Below are entries; output exactly the lines from the one with "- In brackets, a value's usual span" to the one with "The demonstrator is", both included, and nothing else.

Entries taken from a collection:
##############################
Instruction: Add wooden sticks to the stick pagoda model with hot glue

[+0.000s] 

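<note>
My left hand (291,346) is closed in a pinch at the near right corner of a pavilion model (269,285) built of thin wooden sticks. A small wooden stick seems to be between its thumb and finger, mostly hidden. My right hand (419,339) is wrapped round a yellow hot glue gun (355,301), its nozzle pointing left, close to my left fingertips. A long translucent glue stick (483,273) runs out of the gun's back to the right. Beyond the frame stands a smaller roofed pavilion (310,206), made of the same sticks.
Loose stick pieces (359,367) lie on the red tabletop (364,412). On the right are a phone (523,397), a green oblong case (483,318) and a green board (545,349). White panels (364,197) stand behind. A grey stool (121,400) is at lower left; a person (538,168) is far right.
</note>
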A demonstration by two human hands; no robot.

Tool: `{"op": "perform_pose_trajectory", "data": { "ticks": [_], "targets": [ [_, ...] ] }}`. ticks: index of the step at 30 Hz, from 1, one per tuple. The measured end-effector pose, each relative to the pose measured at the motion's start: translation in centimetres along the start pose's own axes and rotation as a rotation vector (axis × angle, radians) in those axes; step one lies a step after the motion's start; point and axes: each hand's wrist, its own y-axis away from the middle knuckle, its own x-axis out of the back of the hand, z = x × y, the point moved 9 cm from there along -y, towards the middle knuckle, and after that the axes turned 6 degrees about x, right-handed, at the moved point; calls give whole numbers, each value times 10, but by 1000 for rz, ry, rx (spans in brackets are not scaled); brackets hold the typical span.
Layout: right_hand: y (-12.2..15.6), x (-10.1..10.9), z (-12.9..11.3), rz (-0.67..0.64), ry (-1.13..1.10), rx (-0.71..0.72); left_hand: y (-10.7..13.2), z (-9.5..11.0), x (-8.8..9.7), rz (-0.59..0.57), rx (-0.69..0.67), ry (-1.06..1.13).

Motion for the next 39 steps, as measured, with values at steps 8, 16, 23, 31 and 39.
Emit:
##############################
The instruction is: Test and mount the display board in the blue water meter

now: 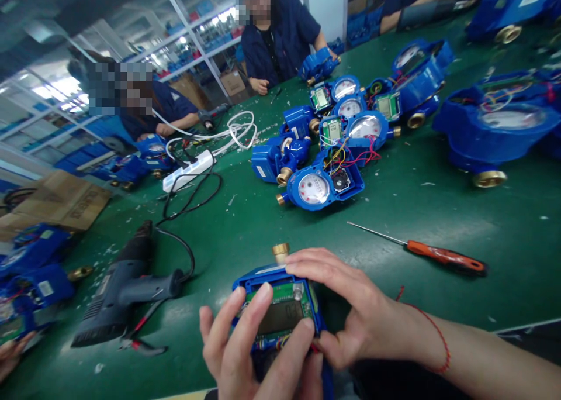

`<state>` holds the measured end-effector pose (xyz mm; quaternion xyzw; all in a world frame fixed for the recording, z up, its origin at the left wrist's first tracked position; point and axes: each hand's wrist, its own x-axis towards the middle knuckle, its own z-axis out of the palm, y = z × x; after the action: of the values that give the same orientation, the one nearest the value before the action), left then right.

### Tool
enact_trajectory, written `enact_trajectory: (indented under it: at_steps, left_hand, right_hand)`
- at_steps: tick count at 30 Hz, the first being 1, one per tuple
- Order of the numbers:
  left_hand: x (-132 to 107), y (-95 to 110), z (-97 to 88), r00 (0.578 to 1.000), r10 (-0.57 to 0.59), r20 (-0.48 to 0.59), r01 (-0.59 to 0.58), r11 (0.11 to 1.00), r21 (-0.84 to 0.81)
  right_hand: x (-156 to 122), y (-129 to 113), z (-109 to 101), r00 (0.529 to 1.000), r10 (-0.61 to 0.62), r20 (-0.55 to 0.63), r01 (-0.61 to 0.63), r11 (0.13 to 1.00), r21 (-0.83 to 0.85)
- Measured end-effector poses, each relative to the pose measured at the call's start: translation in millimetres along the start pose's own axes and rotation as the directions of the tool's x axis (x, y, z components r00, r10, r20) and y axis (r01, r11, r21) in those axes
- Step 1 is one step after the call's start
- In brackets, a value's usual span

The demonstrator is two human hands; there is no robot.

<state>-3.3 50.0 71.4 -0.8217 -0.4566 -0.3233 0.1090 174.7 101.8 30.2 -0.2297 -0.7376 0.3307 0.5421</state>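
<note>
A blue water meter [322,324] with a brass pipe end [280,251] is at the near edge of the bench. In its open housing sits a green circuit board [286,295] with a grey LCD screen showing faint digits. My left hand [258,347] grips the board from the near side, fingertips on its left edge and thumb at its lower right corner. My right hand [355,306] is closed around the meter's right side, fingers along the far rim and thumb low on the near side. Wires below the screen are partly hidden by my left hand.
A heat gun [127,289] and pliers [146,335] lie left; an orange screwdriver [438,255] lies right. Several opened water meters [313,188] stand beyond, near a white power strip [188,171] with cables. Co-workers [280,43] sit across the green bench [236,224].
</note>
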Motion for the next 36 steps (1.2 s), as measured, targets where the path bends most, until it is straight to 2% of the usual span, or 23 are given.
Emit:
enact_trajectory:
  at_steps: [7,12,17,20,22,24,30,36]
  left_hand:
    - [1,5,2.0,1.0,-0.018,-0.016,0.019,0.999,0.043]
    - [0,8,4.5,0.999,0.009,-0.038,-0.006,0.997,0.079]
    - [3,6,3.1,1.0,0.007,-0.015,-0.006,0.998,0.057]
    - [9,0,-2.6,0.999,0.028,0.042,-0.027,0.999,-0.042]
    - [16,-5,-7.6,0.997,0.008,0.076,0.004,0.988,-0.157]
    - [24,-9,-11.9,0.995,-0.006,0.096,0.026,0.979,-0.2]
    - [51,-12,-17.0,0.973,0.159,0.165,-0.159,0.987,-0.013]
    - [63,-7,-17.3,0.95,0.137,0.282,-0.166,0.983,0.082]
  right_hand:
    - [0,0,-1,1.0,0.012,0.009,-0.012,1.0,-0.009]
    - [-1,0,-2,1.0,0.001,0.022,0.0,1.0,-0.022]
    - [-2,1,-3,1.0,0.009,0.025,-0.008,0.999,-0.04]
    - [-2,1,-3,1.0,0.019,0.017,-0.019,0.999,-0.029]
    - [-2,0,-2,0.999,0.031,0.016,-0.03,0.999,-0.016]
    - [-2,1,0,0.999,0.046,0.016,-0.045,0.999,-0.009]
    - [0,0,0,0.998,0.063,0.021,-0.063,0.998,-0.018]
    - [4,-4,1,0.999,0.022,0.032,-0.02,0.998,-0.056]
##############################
Task result:
- In brackets, a value's usual span

The demonstrator is two human hands; there is no robot.

The answer has now been finished.